Daniel Kristjansson wrote:
> On Sun, 2009-04-12 at 23:53 +0100, Colin Guthrie wrote:
>   
>> If there is anything I can do here, please let me know. I do quite a bit 
>> of hacking on pulseaudio, so any problem you're having, I can try and 
>> sort things out.
>> I certainly believe that a better solution than just exiting when pulse 
>> is enabled can be found!
>>     
> Colin the problem is very large latencies. This is especially a problem
> with Ubuntu, and especially with the as of yet unreleased version called
> jaunty which makes it difficult for regular users to remove pulseaudio
> and which sets pulseaudio up as providing the ALSA default interface.
>
>   
>> Is there a specific problem with the pulseaudio support patch?
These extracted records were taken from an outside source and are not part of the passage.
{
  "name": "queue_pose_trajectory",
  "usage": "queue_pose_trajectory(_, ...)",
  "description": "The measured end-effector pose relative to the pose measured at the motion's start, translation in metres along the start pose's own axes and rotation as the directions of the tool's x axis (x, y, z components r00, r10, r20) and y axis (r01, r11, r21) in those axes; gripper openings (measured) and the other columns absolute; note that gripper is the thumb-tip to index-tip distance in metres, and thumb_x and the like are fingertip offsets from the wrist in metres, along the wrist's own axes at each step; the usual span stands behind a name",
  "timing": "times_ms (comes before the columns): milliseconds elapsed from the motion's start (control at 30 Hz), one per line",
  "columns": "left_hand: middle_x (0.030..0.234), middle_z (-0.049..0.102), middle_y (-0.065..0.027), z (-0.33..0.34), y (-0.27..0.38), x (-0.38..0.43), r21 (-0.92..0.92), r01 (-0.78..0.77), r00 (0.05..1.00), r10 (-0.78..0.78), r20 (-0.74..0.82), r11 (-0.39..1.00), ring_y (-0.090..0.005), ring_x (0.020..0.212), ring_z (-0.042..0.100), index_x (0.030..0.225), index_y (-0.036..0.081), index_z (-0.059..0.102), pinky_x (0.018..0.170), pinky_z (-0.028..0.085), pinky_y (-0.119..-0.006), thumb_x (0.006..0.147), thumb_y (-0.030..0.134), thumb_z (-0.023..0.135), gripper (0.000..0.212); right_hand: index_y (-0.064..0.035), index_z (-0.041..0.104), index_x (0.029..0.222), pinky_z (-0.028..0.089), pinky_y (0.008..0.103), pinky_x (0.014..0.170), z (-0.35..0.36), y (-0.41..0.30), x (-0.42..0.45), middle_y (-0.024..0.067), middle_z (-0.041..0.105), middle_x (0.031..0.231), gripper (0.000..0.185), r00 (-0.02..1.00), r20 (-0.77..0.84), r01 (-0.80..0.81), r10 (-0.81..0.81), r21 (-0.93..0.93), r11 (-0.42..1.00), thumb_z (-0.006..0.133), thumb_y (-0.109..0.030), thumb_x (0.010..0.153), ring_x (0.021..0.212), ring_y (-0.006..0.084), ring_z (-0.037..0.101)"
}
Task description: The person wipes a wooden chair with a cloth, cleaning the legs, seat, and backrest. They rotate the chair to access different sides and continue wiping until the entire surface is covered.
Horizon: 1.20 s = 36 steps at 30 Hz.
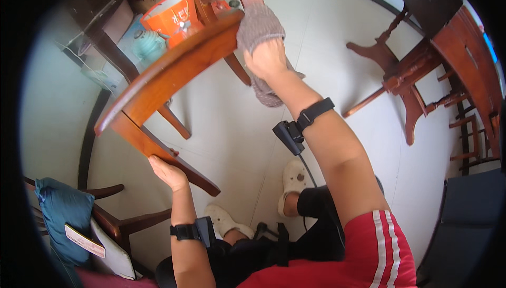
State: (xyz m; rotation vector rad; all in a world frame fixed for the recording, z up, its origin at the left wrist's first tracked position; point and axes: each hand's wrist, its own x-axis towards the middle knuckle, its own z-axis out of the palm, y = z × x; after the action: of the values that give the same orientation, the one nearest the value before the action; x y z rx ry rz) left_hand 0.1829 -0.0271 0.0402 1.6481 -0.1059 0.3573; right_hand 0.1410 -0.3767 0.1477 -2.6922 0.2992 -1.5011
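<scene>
A wooden chair (174, 78) with a reddish-brown finish is tipped in front of me, its seat edge running from lower left to upper right. My left hand (169, 172) is against one of its legs, below the seat corner; the fingers are partly hidden behind the leg. A grey-brown cloth (261, 27) is bunched in my right hand (269, 59) against the upright part of the chair at the top, and a loose end of the cloth hangs below the hand. The far side of the chair is hidden.
An orange paper bag (170, 15) and a turquoise container (149, 46) stand behind the chair. Dark wooden furniture with carved legs (411, 110) is at the right. A chair with a blue cushion (65, 216) stands at lower left. My white clogs (294, 181) are on the pale floor.
</scene>
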Motion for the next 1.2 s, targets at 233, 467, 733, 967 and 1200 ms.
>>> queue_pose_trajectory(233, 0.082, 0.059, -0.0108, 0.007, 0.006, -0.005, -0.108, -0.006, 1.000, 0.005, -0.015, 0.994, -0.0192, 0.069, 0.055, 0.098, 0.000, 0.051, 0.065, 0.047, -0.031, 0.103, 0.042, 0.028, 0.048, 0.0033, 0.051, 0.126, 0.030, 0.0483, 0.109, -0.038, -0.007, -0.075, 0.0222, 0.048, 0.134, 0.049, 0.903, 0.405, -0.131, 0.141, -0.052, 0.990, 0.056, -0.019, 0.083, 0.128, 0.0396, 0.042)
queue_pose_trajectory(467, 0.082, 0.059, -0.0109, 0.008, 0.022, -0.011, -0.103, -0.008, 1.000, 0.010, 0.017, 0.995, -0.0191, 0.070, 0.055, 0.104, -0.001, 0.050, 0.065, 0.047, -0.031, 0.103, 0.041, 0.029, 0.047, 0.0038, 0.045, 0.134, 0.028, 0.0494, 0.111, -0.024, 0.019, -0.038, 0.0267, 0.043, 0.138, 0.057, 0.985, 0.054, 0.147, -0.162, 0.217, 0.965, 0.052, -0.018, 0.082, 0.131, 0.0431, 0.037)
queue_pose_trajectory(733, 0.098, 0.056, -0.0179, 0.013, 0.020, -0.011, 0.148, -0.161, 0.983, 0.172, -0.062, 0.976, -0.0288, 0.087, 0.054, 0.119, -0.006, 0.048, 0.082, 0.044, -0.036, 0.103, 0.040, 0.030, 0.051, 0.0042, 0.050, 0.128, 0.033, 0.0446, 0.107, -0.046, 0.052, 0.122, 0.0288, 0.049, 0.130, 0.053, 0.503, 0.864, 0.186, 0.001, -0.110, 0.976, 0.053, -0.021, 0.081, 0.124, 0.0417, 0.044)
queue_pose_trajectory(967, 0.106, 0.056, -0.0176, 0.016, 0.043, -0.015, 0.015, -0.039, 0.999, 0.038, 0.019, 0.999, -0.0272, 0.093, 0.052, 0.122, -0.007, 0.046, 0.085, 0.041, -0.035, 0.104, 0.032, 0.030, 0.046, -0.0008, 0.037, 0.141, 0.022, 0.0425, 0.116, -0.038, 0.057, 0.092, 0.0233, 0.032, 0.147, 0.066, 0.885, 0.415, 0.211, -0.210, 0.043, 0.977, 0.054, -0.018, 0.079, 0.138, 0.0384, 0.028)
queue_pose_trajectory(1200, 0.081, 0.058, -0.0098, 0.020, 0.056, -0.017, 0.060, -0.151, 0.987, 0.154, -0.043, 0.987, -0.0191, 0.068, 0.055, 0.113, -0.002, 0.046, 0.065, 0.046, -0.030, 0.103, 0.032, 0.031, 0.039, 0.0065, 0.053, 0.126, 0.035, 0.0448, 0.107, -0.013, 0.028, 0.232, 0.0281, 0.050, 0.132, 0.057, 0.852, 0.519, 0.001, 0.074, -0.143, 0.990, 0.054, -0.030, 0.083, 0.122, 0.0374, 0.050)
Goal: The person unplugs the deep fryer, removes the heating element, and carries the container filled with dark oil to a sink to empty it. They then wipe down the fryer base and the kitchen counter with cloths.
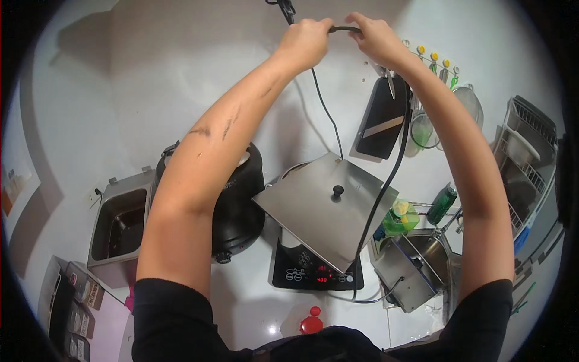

If so, 
>> perhaps I can help make it better if I can be told what's wrong. Would 
>> detecting pulse and switching to that output system be acceptable?
>>     
> There is nothing wrong with the patch per say, but the existing patch
> doesn't do anything for the latencies when using pulse audio. Not that
> I would expect it to.
>
> I have started working on a solution basically it will disable
> pulseaudio by default if the audio server is local, but also allow
> you to explicitly enable pulseaudio should you really want it.
>   

Forgive joining in 2 weeks later, but the issue seems to be unrelated to
pulseaudio or myth - the issue seems to be just kernel scheduling being
way off the mark on some kernels. Actually it seems surprising that myth
works at all reliably under these conditions either - if busy wait loops
are being serviced at 1/5 second kind of intervals then likely plenty
more things are going to go wrong than the relatively small problem of
feeding the audio server with a small amount of data?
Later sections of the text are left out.